» **Task directions**
Could you copy every line from the material below in which "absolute" appears?
⁂
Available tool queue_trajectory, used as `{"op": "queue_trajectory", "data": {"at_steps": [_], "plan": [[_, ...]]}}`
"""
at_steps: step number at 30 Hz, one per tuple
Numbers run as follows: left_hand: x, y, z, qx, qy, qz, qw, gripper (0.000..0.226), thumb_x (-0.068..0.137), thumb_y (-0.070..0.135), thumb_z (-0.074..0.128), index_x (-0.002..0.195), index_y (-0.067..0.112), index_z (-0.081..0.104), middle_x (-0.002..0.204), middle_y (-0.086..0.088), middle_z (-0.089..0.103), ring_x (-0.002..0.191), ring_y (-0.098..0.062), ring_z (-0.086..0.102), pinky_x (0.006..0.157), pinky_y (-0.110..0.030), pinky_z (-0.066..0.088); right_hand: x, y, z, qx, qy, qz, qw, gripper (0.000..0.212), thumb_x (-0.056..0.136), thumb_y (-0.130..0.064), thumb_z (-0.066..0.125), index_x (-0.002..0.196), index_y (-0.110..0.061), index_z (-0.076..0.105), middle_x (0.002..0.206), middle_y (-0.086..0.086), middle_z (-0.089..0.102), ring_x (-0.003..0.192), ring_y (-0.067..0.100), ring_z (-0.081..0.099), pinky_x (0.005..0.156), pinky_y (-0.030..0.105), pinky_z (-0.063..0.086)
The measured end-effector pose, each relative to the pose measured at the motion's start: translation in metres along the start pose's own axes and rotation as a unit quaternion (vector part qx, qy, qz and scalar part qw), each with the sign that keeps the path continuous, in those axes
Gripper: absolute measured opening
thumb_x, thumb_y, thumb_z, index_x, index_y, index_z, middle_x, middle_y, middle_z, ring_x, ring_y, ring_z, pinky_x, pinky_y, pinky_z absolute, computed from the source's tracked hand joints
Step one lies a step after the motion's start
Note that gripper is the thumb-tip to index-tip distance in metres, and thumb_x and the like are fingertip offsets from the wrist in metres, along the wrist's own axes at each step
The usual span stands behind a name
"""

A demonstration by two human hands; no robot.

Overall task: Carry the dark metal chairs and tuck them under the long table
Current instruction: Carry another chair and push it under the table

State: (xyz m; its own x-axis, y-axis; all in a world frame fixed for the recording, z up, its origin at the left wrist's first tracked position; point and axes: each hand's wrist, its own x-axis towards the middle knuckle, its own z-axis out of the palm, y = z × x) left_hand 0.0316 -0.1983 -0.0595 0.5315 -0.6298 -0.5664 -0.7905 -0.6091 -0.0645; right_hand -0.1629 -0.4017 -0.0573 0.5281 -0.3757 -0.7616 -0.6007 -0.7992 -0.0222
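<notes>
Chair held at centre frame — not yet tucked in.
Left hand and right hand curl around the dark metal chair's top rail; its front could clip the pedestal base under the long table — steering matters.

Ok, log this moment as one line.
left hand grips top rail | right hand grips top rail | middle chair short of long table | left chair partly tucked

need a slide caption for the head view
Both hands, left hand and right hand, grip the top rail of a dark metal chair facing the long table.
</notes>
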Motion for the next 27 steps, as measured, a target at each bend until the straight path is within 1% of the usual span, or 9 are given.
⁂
» **Answer to this task**
Gripper: absolute measured opening
thumb_x, thumb_y, thumb_z, index_x, index_y, index_z, middle_x, middle_y, middle_z, ring_x, ring_y, ring_z, pinky_x, pinky_y, pinky_z absolute, computed from the source's tracked hand joints

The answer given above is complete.